**Exercise**
How many lines in the records below hold the word "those"? Answer with the number alone.
───
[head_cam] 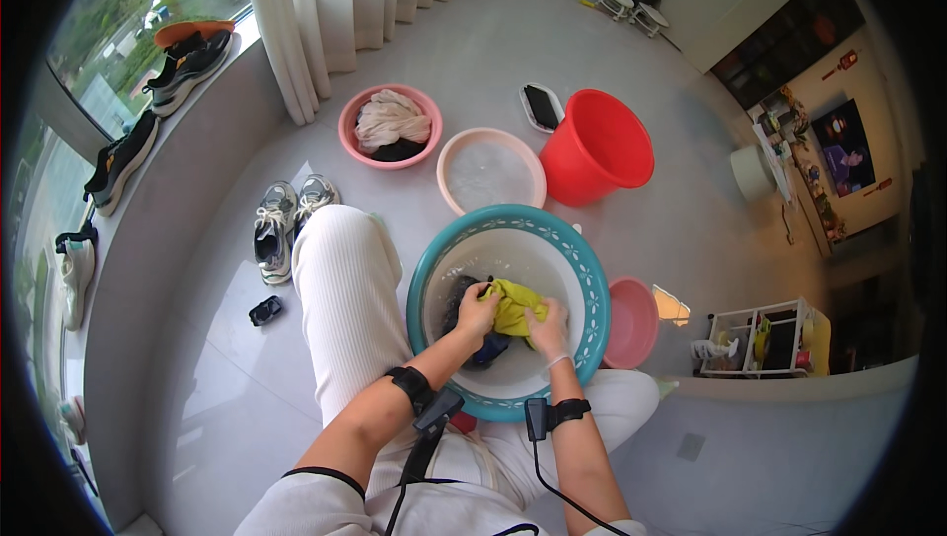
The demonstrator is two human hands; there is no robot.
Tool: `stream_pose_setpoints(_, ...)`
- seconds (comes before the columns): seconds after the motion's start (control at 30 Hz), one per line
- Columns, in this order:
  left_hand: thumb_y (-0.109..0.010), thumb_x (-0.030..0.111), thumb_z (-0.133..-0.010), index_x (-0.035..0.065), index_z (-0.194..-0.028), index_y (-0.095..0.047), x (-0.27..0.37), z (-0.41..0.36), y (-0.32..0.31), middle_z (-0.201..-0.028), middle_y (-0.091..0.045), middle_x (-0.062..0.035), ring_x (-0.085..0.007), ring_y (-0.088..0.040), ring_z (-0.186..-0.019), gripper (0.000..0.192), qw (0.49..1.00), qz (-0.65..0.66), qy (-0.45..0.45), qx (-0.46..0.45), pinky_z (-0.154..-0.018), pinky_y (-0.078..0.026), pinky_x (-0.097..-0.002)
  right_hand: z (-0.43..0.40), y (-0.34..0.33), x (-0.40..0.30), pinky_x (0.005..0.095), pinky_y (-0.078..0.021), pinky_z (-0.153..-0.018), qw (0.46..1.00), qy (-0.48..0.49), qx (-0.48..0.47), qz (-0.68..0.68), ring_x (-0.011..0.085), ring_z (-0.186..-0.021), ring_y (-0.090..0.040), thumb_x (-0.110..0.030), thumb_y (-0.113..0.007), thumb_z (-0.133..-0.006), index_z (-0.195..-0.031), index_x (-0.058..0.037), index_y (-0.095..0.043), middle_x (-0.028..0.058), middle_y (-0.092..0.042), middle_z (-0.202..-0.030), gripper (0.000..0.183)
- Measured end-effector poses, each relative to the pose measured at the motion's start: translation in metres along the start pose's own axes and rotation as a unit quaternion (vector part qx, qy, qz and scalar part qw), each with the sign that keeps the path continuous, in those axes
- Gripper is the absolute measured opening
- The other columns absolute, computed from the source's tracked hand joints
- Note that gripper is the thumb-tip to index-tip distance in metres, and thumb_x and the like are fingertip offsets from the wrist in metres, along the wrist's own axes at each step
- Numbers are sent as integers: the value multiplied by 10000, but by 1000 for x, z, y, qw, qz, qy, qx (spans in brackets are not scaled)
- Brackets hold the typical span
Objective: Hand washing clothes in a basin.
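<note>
A large basin (510, 216) with a teal, leaf-patterned rim and a white inside stands between my knees, with water in it. Over it, my left hand (477, 308) grips one side of a yellow-green cloth (514, 307), and my right hand (546, 325) grips the other side. Dark blue cloth (490, 351) lies in the basin below and beside my left hand. Both forearms wear black straps with small devices.
Beyond the basin are a pale pink basin (492, 170) of cloudy water, a pink basin (348, 138) of clothes, a red bucket (599, 148) and a tray (527, 108) holding a phone. Another pink basin (632, 321) is at right; sneakers (275, 229) stand at left.
</note>
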State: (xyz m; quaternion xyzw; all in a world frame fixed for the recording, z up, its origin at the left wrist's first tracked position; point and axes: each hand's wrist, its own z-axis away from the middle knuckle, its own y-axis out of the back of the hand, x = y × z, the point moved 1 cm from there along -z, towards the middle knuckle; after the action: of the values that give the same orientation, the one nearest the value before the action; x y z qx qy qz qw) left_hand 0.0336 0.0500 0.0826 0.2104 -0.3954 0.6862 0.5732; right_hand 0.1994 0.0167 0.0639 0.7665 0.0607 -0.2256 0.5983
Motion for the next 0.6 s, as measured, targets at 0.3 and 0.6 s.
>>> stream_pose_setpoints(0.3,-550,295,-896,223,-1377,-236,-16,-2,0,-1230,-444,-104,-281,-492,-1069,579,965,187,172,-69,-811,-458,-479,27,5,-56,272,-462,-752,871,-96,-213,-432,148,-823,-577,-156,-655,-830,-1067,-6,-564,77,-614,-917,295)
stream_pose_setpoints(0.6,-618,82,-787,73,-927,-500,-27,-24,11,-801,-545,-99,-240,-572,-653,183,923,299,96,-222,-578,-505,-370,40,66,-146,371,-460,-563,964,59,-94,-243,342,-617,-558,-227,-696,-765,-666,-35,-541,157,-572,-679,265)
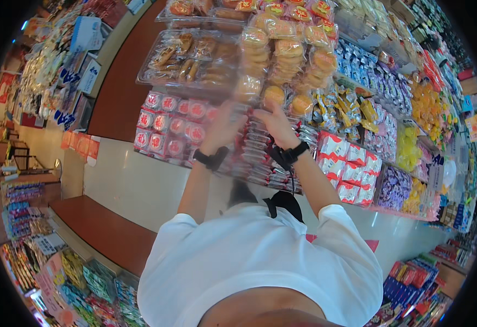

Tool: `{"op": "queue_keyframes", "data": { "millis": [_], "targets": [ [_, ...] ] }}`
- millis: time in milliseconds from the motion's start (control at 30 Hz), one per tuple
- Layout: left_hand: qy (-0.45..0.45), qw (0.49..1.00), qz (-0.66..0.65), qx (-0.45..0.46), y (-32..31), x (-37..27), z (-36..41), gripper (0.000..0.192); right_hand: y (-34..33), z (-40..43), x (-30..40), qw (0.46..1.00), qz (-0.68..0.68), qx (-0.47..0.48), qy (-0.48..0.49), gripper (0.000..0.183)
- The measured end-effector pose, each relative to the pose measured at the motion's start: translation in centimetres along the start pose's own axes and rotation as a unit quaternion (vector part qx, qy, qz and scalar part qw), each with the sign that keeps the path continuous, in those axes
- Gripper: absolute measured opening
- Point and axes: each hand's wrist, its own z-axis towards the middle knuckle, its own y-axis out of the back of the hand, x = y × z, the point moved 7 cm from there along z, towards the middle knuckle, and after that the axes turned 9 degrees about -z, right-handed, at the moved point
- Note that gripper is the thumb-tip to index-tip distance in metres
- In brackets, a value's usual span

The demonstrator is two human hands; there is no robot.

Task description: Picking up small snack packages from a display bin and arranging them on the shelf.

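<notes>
My left hand, blurred by motion, is over the edge where packets with red characters meet stacked dark-red packets. My right hand reaches to the front of the wrapped round pastries, its fingertips at or close to a pastry packet. Whether either hand grips anything cannot be made out. Both wrists wear black bands. Beyond my left hand lies a clear plastic tray of wrapped brown pastries. White-and-red packets stand in rows to the right of my right forearm.
Yellow-wrapped sweets, purple-wrapped sweets and orange packets fill the display to the right. A brown counter surface is at the left, and a lower brown ledge is behind on the left. More packed shelves stand around the aisle.
</notes>
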Motion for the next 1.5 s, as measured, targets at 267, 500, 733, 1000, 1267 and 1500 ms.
{"op": "queue_keyframes", "data": {
  "millis": [267,500,733,1000,1267,1500],
  "targets": [
    [-0.039,0.992,-0.119,0.012,0.0,3.2,3.4,0.053,-1.7,3.8,-1.3,0.999,-0.035,0.001,-0.015,0.060],
    [-0.097,0.994,-0.043,-0.041,-0.1,3.2,3.0,0.048,-0.5,3.4,-1.9,0.990,0.131,-0.025,-0.055,0.046],
    [-0.070,0.991,-0.100,-0.058,-2.8,2.9,1.5,0.033,1.4,-0.8,-3.1,0.982,0.178,-0.065,0.002,0.036],
    [-0.194,0.977,-0.074,-0.048,-10.3,-5.3,-4.8,0.018,7.0,-13.0,-1.4,0.980,0.126,-0.148,0.031,0.026],
    [-0.099,0.954,-0.274,0.065,-24.7,-10.3,-11.3,0.023,18.0,-27.3,-3.9,0.930,0.289,-0.227,0.024,0.011],
    [-0.229,0.932,-0.184,0.214,-40.1,-15.6,-16.8,0.022,29.5,-41.9,-8.2,0.841,0.353,-0.400,0.090,0.013]
  ]
}}
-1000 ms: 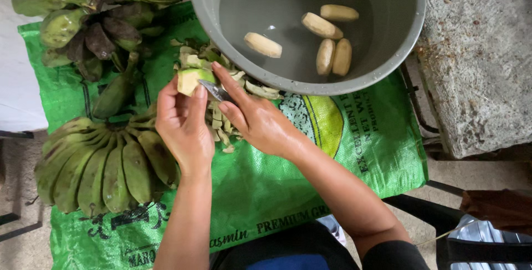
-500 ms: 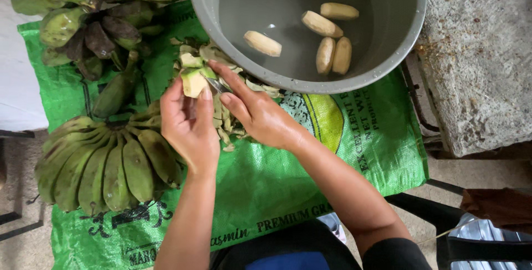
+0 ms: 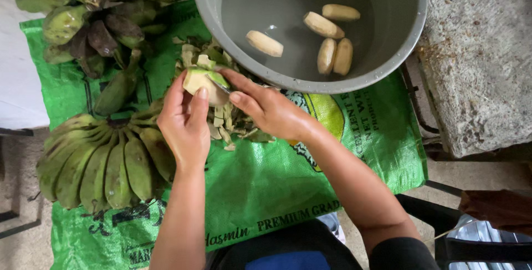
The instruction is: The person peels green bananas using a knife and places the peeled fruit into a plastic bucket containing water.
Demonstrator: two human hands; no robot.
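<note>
My left hand [image 3: 185, 123] grips a half-peeled green banana [image 3: 200, 80], its pale flesh showing at the top. My right hand [image 3: 265, 105] holds a small knife [image 3: 218, 86] whose blade lies against the banana's green skin. Both hands are over a heap of peel scraps [image 3: 224, 119] on a green woven sack [image 3: 266, 176]. Just beyond them stands a grey basin [image 3: 399, 54] of water with several peeled bananas [image 3: 327, 37] floating in it.
A hand of green bananas [image 3: 105, 162] lies on the sack at the left. More green and dark bananas [image 3: 94, 20] lie at the upper left. A rough stone slab [image 3: 479, 59] stands at the right, with a dark chair frame [image 3: 471, 242] below it.
Both hands and the banana have shifted slightly up and right. The banana has turned in my left hand, and the knife has moved further along the peel.
</note>
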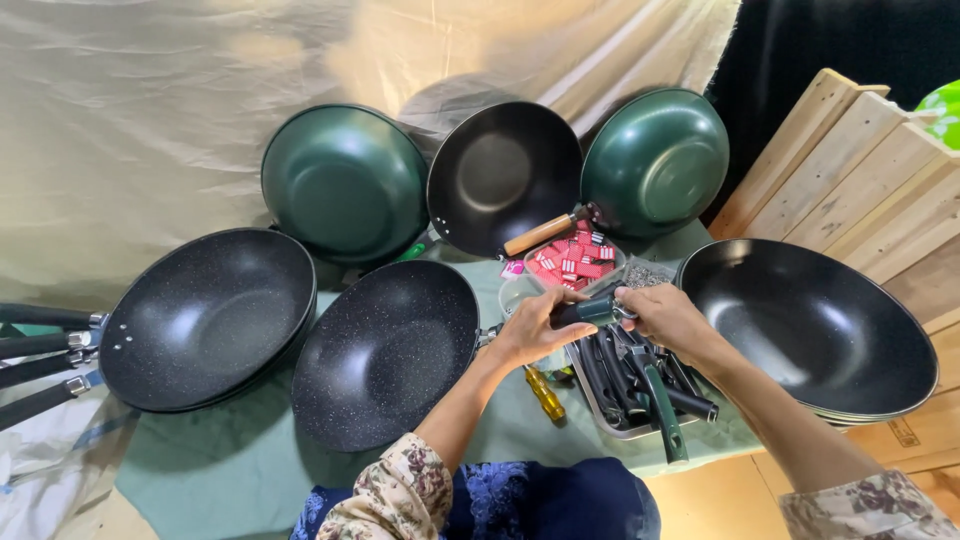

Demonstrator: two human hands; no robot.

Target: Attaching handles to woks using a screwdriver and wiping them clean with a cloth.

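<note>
My left hand (535, 328) and my right hand (665, 318) meet over a metal tray (600, 405) and both grip one dark green pan handle (592, 312) held level between them. The tray under my hands holds several more loose handles (655, 395), black and green. A black speckled wok (385, 350) lies just left of my left hand, its rim bracket pointing at the held handle. A yellow-handled screwdriver (545, 393) lies on the green cloth below my left wrist.
A clear tub of small red packets (573, 262) sits behind my hands. Other woks ring the spot: stacked black ones (205, 318) at left, another stack (815, 330) at right, two green (345, 182) (660, 160) and one wooden-handled black (505, 175) propped behind. Wooden pallets (860, 160) stand right.
</note>
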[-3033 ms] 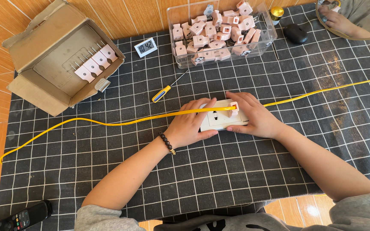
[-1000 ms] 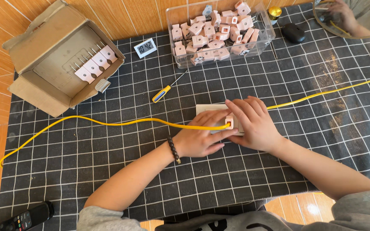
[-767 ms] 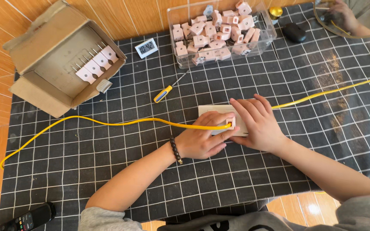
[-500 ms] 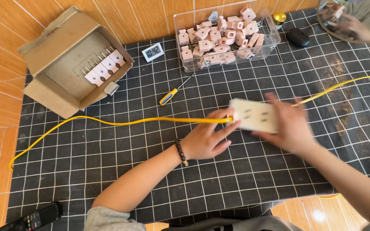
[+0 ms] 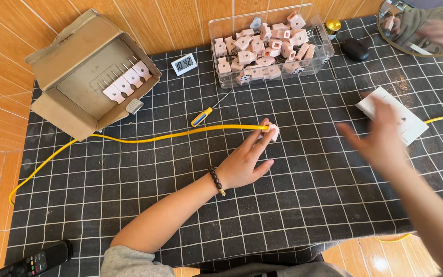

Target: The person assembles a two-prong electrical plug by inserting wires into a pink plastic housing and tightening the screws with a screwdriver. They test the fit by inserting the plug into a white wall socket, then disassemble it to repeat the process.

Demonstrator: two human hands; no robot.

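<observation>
A small pink plastic plug (image 5: 272,131) on the end of a long yellow cable (image 5: 144,138) lies on the black grid-patterned mat (image 5: 303,205), pinched at the fingertips of the left hand (image 5: 243,163). Well to the right, the right hand (image 5: 380,138) is blurred, its fingers spread, touching a white rectangular socket strip (image 5: 393,114). Just beyond the left hand lies a yellow-and-blue-handled screwdriver (image 5: 203,116), and past it a clear plastic tub of pink plugs (image 5: 267,46).

Left hand (image 5: 242,164) low, fingertips pinched in grip; right hand (image 5: 380,138) blurred, fingers spread.
</observation>
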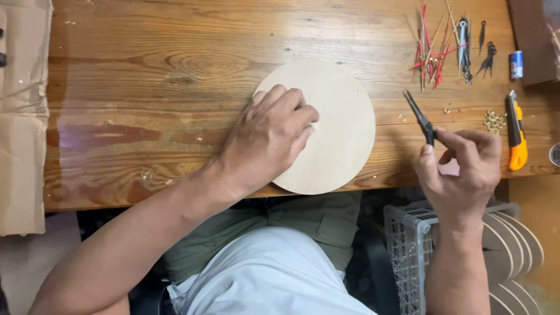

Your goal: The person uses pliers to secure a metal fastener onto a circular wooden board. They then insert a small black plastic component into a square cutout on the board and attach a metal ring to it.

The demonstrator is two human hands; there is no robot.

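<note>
The wooden desk [146, 87] carries a round wooden disc [341, 125] at its near edge, slightly overhanging; it could tip off if pressed there. The left hand [268, 137] presses it, fingertips pinched together at centre. The right hand [464, 169] clamps black pliers [421, 119], their long axis pointing toward the far-left corner.

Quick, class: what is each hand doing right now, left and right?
Left hand: fingers curled, pressing on the round wooden disc; whether they pinch anything cannot be told.
Right hand: closed on black needle-nose pliers.
</note>
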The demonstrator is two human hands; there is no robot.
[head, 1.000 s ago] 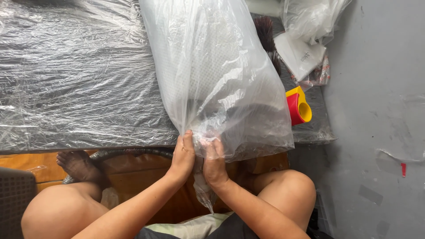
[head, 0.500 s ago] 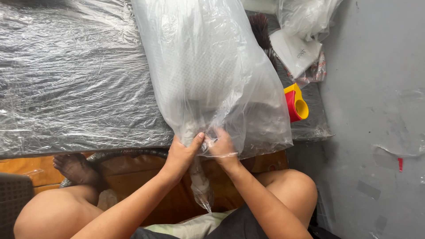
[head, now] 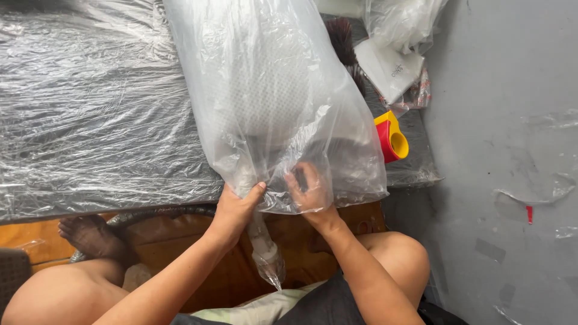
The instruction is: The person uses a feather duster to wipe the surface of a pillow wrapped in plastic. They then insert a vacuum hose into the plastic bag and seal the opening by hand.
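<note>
1. A large clear plastic bag (head: pixel 271 102) lies lengthwise on a work surface wrapped in crinkled plastic film (head: pixel 90 120), its open end toward the person.
2. Inside the bag sits a white, finely textured padded item (head: pixel 265 84) – pillow-like, though its exact kind cannot be told through the plastic. It fills the upper and middle part of the bag; the lower end is mostly loose, empty film.
3. The left hand (head: pixel 236 204) is clamped on the bag's lower edge, thumb over the film and fingers curled beneath, bunching it at the table edge.
4. The right hand (head: pixel 310 189) is spread, fingers apart, and seen through the film – it appears to be inside the bag's mouth or pressed under a layer of it; which one cannot be told. It grips nothing visibly.
5. A twisted tail of plastic (head: pixel 265 253) hangs down from the bag between the two hands, below the table edge.
6. Just right of the bag, touching its side, lies a red and yellow funnel-shaped object (head: pixel 391 138).
7. Farther back on the right is a second clear bag (head: pixel 397 24) with a white flat package (head: pixel 385 66) under it.
8. A grey wall (head: pixel 512 150) runs along the right side.
9. Below the table edge, the person's bare knees and a foot (head: pixel 90 235) show above a brown wooden floor (head: pixel 180 241).
</note>
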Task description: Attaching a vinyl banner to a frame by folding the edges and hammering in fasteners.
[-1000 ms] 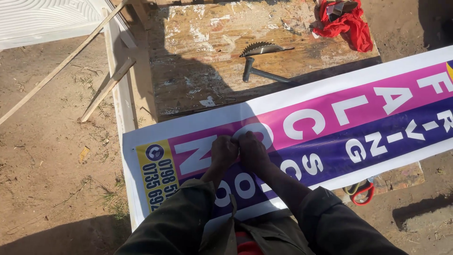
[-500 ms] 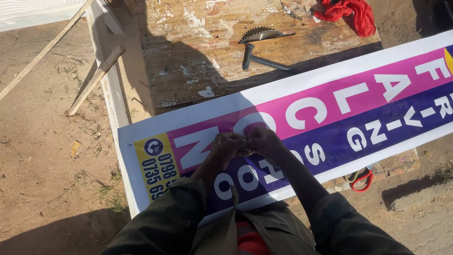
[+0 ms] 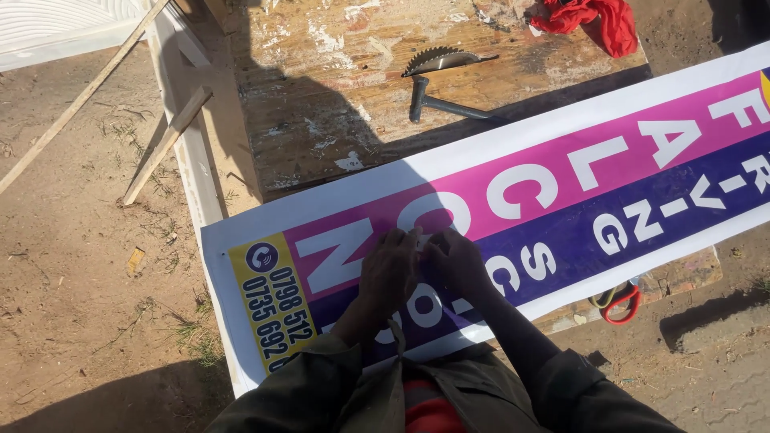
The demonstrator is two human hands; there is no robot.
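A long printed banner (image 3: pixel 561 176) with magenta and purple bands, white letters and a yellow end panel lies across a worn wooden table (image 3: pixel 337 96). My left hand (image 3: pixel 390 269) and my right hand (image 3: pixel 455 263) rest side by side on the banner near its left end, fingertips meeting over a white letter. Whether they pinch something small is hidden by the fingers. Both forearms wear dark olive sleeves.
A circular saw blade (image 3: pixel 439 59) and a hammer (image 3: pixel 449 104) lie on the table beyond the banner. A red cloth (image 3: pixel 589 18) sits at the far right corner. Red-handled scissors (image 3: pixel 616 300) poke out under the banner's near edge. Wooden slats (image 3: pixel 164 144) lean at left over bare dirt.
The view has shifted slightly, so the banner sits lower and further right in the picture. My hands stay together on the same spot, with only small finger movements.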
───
**Written reply**
2